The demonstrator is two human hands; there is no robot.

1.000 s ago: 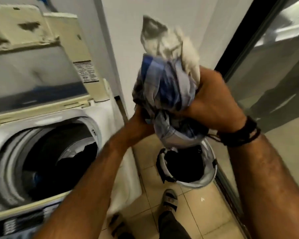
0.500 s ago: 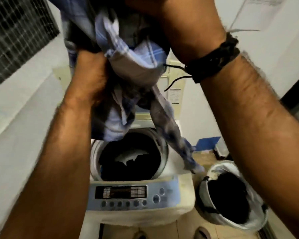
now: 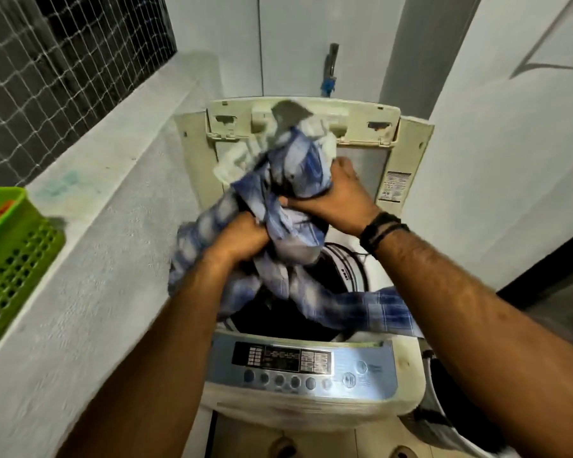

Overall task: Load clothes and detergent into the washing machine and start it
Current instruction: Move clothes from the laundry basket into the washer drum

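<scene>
Clothes [image 3: 291,180], a bundle of blue checked fabric with pale cloth at its top, are being held above the open drum of the washing machine [image 3: 397,365]. The bundle is being gripped low on its near side by the left hand [image 3: 242,238], fingers curled into the fabric, and clutched higher up by the right hand [image 3: 336,200], thumb and fingers wrapped round it. One checked end is being draped over the machine's right rim. A green basket [image 3: 11,246] is being kept on the ledge at left.
</scene>
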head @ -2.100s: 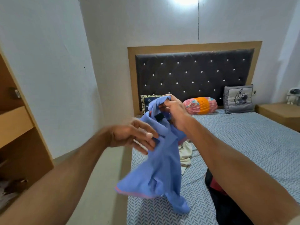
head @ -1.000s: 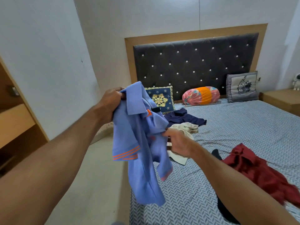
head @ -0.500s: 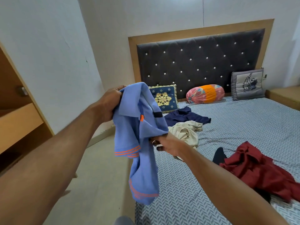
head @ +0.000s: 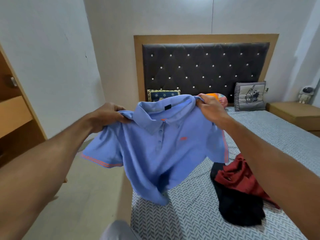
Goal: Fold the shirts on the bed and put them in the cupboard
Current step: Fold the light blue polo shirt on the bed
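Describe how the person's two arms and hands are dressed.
Both forearms are bare as far as the frame shows: no sleeves, gloves, watch or bands. The left hand and right hand show no rings that I can make out.

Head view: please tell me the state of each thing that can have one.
Blue shirt: unfolded, held up by both shoulders.
Left hand: shut on blue shirt.
Right hand: shut on blue shirt.
Red shirt: crumpled on bed.
Black garment: crumpled on bed.
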Demonstrator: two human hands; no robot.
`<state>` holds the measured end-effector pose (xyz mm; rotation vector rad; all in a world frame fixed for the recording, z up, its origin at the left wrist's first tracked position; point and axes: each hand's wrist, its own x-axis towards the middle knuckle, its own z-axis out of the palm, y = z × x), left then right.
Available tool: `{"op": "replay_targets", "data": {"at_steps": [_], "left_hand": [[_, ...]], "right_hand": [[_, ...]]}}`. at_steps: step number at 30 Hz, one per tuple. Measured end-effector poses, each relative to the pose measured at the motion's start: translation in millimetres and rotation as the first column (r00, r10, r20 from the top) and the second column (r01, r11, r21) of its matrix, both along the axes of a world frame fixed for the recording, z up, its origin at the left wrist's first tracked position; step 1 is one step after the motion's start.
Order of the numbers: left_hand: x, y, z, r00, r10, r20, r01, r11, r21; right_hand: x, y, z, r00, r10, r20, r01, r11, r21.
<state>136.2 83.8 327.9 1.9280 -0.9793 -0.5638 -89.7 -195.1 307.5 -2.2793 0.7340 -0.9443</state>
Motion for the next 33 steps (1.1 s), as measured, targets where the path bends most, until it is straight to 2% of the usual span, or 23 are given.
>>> {"op": "replay_targets", "data": {"at_steps": [3, 9, 11, 13, 15, 17, 20, 22, 25, 26, 27, 29, 31, 33], "left_hand": [[-12.6, 5.3, 3.9, 0.989, -0.086, -0.118, 0.086, 0.996, -0.001], [-16.4, 12.4, 4.8, 0.974, -0.153, -0.165, 0.138, 0.986, -0.095], [-16.9, 13.4, 4.9, 0.965, -0.182, -0.19, 0.156, 0.978, -0.141], [-21.5, 13.5, 5.2, 0.962, -0.186, -0.198, 0.161, 0.978, -0.136], [-23.7, 9.5, -0.7, 0.985, -0.139, -0.097, 0.135, 0.99, -0.047], [-21.4, 0.4, -10.7, 0.988, -0.056, 0.146, 0.051, 0.998, 0.04], [-12.9, -16.0, -27.4, 0.877, 0.031, 0.48, -0.06, 0.997, 0.045], [-11.5, -27.1, -33.7, 0.794, 0.088, 0.601, -0.145, 0.988, 0.047], [-6.0, -44.9, -44.4, 0.75, 0.09, 0.655, -0.234, 0.963, 0.136], [-2.8, -51.6, -50.6, 0.778, 0.097, 0.62, -0.243, 0.958, 0.155], [3.3, -60.8, -59.3, 0.843, 0.121, 0.523, -0.238, 0.958, 0.162], [14.4, -78.3, -77.7, 0.954, 0.211, 0.212, -0.241, 0.962, 0.127], [30.6, -98.9, -90.4, 0.96, 0.278, -0.008, -0.277, 0.958, 0.072], [46.4, -119.7, -88.0, 0.946, 0.298, -0.124, -0.302, 0.953, -0.008]], "right_hand": [[-16.4, 2.1, 6.8, 0.996, -0.047, -0.08, 0.039, 0.994, -0.098], [-60.2, -1.7, 27.9, 0.993, -0.08, -0.084, 0.053, 0.958, -0.282], [-72.1, -1.5, 34.6, 0.994, -0.012, -0.105, -0.018, 0.959, -0.282], [-82.1, 5.3, 40.1, 0.989, 0.051, -0.14, -0.078, 0.979, -0.19], [-91.1, 13.3, 40.7, 0.964, 0.116, -0.24, -0.132, 0.99, -0.054], [-97.2, 14.2, 35.1, 0.902, 0.191, -0.386, -0.176, 0.982, 0.074], [-95.9, 1.3, 19.1, 0.87, 0.209, -0.447, -0.143, 0.974, 0.176], [-90.0, -5.5, 8.6, 0.83, 0.096, -0.55, -0.064, 0.995, 0.077], [-76.7, -15.6, -11.8, 0.677, -0.113, -0.727, 0.021, 0.991, -0.135], [-71.7, -20.6, -21.8, 0.677, -0.133, -0.724, 0.061, 0.99, -0.126], [-65.3, -27.3, -34.0, 0.711, -0.114, -0.694, 0.118, 0.992, -0.042], [-50.9, -37.2, -53.7, 0.859, -0.067, -0.507, 0.22, 0.944, 0.247], [-30.0, -46.2, -61.5, 0.952, -0.093, -0.291, 0.237, 0.828, 0.508], [-5.4, -63.5, -54.9, 0.981, -0.159, -0.112, 0.194, 0.77, 0.608]]}}
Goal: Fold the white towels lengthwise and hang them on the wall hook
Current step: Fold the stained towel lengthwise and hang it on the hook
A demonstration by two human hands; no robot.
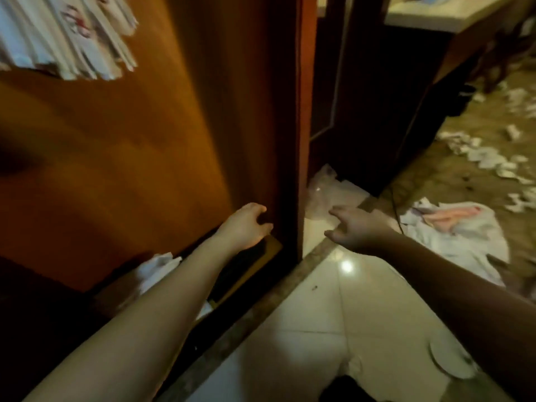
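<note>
White cloth (69,33), blurred, hangs at the top left against a brown wooden panel (145,146). A crumpled white towel (464,236) with a pink patch lies on the floor at the right. My left hand (246,227) reaches forward near the panel's lower edge, fingers loosely curled, holding nothing. My right hand (353,227) stretches forward over the floor, fingers spread and relaxed, also holding nothing. More white cloth (153,268) shows under my left forearm.
Pale glossy tiles (319,314) cover the floor ahead, with a stone threshold strip (261,309) along the panel. A clear plastic bag (324,192) lies in the dark gap. Scraps of white paper (487,158) litter the brown floor beside a dark cabinet (391,111).
</note>
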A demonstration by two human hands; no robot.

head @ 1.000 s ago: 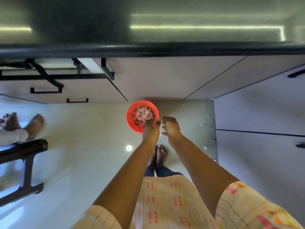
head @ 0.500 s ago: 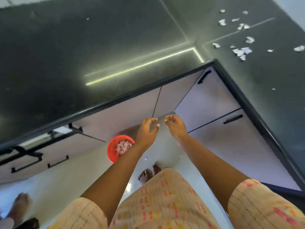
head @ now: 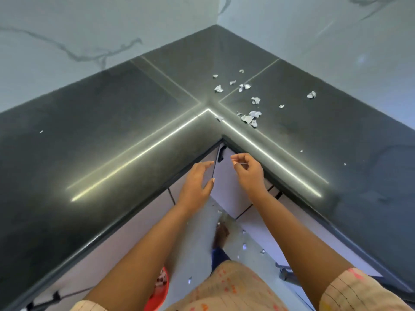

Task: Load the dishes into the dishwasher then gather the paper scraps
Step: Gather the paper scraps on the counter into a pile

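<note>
Now, scraps: paper scraps (head: 251,116) strewn over the dark tabletop (head: 116,122) near its inner corner, more loose bits on the floor (head: 243,245) by the foot.
Bowl: red bowl (head: 160,292) low on the floor, partly hidden behind the left arm, already holding scraps.
Left hand (head: 196,184): raised just below the tabletop edge, fingers loosely spread, holding nothing.
Right hand (head: 248,170): raised beside it, fingers lightly curled; thumb and forefinger close together, but a pinched scrap cannot be told from this view.
Handling: torn paper, nearly weightless, soft, crumpled; likely to flutter off or cling to skin rather than slip.
Where to take hold: pinch the bigger pieces at a raised crumpled edge; probably sweep the tiny ones together with flat fingers toward the tabletop edge first.
Risk: a quick sweep could scatter the bits or drop them to the floor.
Change since earlier frames: a second ago both hands low at the bowl on the floor; now lifted to tabletop height, view turned up to the corner pile.
</note>
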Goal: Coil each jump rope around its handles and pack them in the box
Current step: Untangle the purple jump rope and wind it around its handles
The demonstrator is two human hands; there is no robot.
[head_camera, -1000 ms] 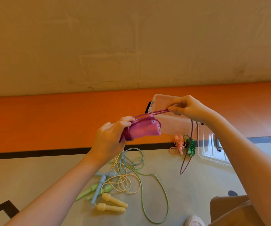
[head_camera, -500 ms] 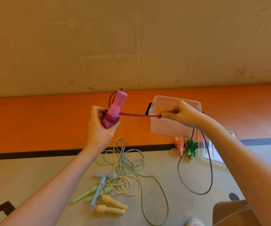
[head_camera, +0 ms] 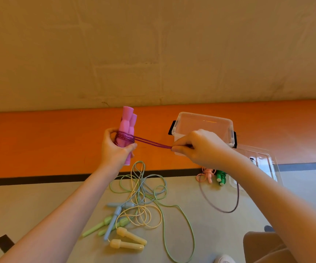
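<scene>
My left hand (head_camera: 115, 150) grips two pink handles (head_camera: 127, 124) held upright together, with several turns of purple rope wound round their middle. My right hand (head_camera: 197, 147) pinches the doubled purple rope (head_camera: 153, 143) and holds it taut to the right of the handles. The rope's slack loop (head_camera: 227, 210) hangs below my right forearm to the floor. A clear plastic box (head_camera: 204, 123) stands open behind my right hand. On the floor lie tangled green, blue and yellow ropes (head_camera: 144, 196) with their handles (head_camera: 119, 230).
The box's clear lid (head_camera: 261, 158) lies to the right of the box. A coiled pink rope (head_camera: 206, 174) and a coiled green rope (head_camera: 220, 176) lie on the floor beside it. My knee (head_camera: 263, 245) and a white shoe (head_camera: 224, 260) are at the lower right.
My left hand has turned the pink handles from lying sideways to upright, and more rope is wound on them. My right hand moved down and keeps the rope taut.
</scene>
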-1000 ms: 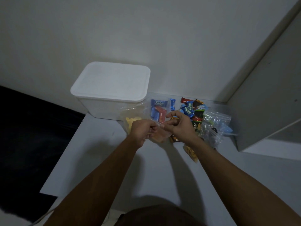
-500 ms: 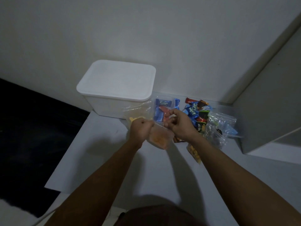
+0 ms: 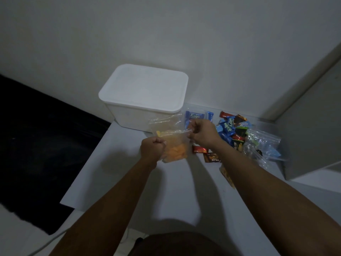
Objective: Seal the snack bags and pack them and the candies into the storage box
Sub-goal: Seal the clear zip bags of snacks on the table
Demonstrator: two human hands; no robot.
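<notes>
Holding one snack bag (image 3: 174,145) of orange pieces: my left hand (image 3: 152,147) grips its left edge, my right hand (image 3: 201,133) pinches the zip end, stretching it taut for sealing. Storage box (image 3: 144,97) beyond, lidded; candies (image 3: 230,130) right of my grip.

Dim home room, plain white wall (image 3: 166,34) rising behind a small white table (image 3: 129,182), dark rug (image 3: 36,154) lying beside it, grey cabinet (image 3: 313,135) standing right, candies (image 3: 228,129) and storage box (image 3: 144,97) sitting out.
</notes>
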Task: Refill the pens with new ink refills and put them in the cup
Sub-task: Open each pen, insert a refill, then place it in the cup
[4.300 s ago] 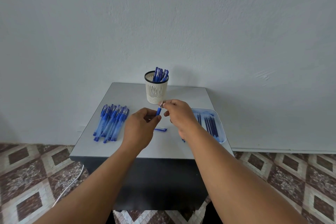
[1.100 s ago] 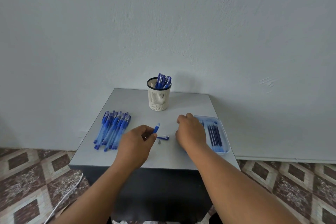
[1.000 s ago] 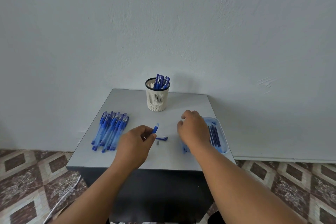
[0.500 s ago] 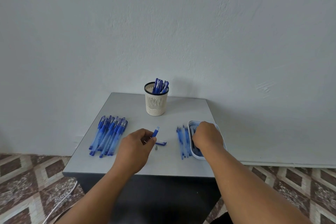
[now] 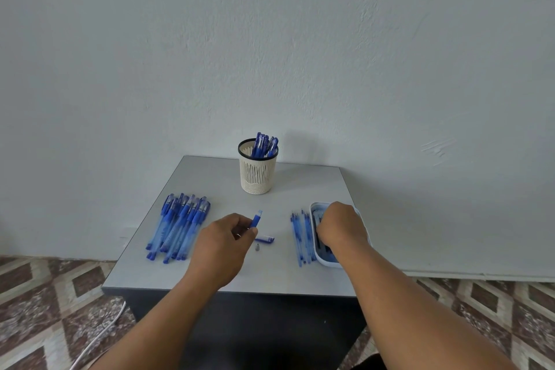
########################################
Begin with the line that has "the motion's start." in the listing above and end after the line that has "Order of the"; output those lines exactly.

> Response to the task
Available tool: `{"op": "replay_targets", "data": {"at_steps": [_], "left_hand": [[_, ...]], "right_hand": [[_, ...]]}}`. at_steps: step number at 30 Hz, one per tuple. Measured end-effector poses, each relative to the pose measured at the motion's start: translation in millimetres and rotation as the first column (r00, r10, r20 from the top) and the second column (r01, r11, r21) of its matrix, both along the axes of a world frame fixed for the recording, z up, its origin at the left wrist's first tracked position; step 1 is one step after the motion's start.
Order of the numbers: left_hand: x, y, z, r00, r10, r20, r01, r11, r21; right_hand: x, y, z, r00, r10, r20, r01, r11, r21.

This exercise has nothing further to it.